5252 sayılı Yasa"nın 9/3. maddesi uyarınca, sanık yararına olan hüküm önceki ve sonraki kanunların ilgili bütün hükümleri olaya uygulanarak ortaya çıkan sonuçların birbiriyle karşılaştırılması suretiyle bulunacağından, her iki Yasaya göre uygulanan Yasa maddeleriyle, verilmesi gereken cezalar denetime olanak sağlayacak şekilde ayrı ayrı tespit edilip sonuç cezalar karşılaştırıldıktan sonra lehe olan yasa belirlenerek uygulama yapılması gerekirken, yazılı şekilde hüküm kurulması kanuna aykırı ise de;
Yakınan ..."un işyerinden pek fahiş değerdeki eşyaların çalınması olayında; hakkındaki mahkumiyet hükmü temyiz aşamasında zamanaşımı nedeniyle düşürülen, soruşturma ve kovuşturması ayrı yürütülen suça sürüklenen çocuk ..."un, müdafii huzurundaki 04.03.2003 günlü Cumhuriyet Savcılığındaki anlatımlarında, suçu ... ve ... ile birlikte işlediklerini söylediği, yine hakkında düşme kararı verilen ..."ın da incelememize konu dosyadaki sorgusunda, sanık ... gibi olayı 3 kişi birlikte gerçekleştirdiklerini beyan ettiği, buna göre sanık hakkında 765 sayılı Yasa"nın 493/1-son ve 522 (pek fahiş ) olarak uygulanacağı bu durumda 5237 sayılı Yasa ile yapılan uygulamanın sanığın daha lehine olduğu, yakınanlar ..., ..., ...ve ..."ye yönelik araç hırsızlığı olaylarında ise eylemin 765 sayılı TCK"nın 493/1 ve 522 (pek fahiş ) maddelerine uyduğu ve yine 5237 sayılı Yasa yapılan uygulamanın sanığın daha lehine olduğu, ayrıca yakınan Hasan"ın işyerinden geceleyin gerçekleşen hırsızlık olayında da sanığın eyleminin 5237 sayılı Yasa"nın 142/1-b, 143. maddelerine uyduğu ve bu haliyle 765 sayılı Yasa ile yapılan uygulamadaki sonuç cezanın sanık lehine olduğunun anlaşılması karşısında, kıyasın açıkça yapılmaması sebebi ile bozma isteyen tebliğnamedeki düşünce benimsenmemiş, yakınan ..."e yönelik eylemde 5237 sayılı TCK"nın 143. maddesinin uygulanmaması ile araç hırsızlıklarında hırsızlık suçuna konu eşyanın önem ve değeri, meydana gelen zararın ağırlığı dikkate alınarak 5237 sayılı TCK"nın 61. maddesi uyarınca temel ceza belirlenirken alt sınırdan uzaklaşılmaması hususları da karşı temyiz bulunmadığından bozma nedeni yapılmamıştır.

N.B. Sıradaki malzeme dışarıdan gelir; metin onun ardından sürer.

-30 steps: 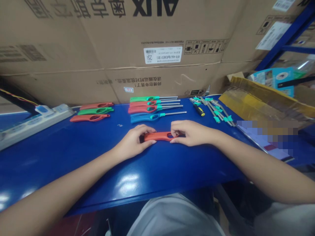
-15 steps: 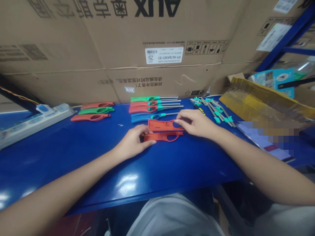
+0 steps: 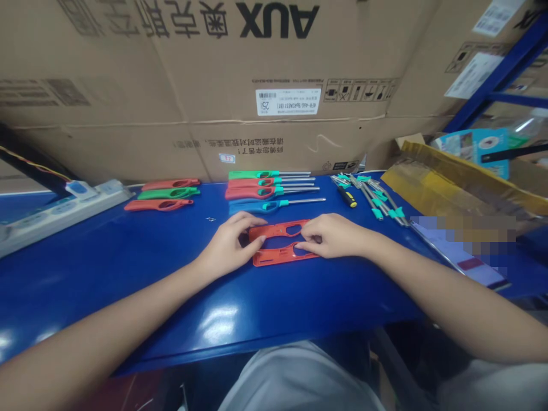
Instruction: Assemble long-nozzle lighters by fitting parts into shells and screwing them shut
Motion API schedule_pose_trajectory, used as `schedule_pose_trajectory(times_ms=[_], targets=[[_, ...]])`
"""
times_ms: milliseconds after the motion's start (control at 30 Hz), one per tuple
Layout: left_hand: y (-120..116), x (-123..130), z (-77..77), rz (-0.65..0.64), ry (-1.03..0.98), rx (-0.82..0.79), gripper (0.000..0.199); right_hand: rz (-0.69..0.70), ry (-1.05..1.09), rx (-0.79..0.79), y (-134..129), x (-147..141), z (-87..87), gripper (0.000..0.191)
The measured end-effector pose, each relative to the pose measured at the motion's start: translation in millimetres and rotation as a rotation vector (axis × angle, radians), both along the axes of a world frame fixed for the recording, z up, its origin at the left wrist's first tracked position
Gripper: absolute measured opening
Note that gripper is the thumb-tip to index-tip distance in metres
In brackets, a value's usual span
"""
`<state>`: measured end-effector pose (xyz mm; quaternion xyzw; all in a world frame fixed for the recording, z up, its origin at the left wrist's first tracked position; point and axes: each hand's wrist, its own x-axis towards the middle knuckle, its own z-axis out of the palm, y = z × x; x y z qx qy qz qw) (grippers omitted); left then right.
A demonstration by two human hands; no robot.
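Observation:
Two orange lighter shell halves lie side by side on the blue table, hollow faces up. My left hand (image 3: pixel 229 242) has its thumb and fingers closed about the left end of the farther shell half (image 3: pixel 276 229). At the right, my right hand (image 3: pixel 331 236) has curled fingers, its thumb at the trigger opening of the nearer shell half (image 3: pixel 274 258). Its index finger comes close to the farther half's right end. Just beyond the hands rests a blue lighter (image 3: pixel 250 206) with a metal tube, beside red lighters (image 3: pixel 248 193) and a green lighter (image 3: pixel 250 174).
Red and green shells (image 3: pixel 160 205) lie at the left, near a white power strip (image 3: pixel 60 214). Toward the right are a yellow-black handled tool (image 3: pixel 347 197) and several metal tubes (image 3: pixel 370 197) with teal ends. Cardboard (image 3: pixel 192 74) stands along the back; a taped box (image 3: pixel 411 171) sits right.
My right hand has moved toward me, and the shell half at its fingers now lies nearer than the other. The half at my left hand now lies farther back. The blue lighter's tube is uncovered.

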<state>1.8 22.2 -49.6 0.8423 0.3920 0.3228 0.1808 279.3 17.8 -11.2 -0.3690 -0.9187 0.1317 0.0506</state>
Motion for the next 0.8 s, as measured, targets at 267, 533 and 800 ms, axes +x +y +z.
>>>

Dosya ve duruşma tutanakları içeriğine, toplanıp karar yerinde incelenerek tartışılan hukuken geçerli ve elverişli kanıtlara, gerekçeye ve hakimin takdirine göre sanık ... müdafiinin temyiz nedenleri yerinde görülmemiş olduğundan reddiyle, eleştiri dışında usul ve kanuna uygun bulunan hükümlerin tebliğnameye aykırı olarak ONANMASINA, 07.06.2016 tarihinde oybirliği ile karar verildi.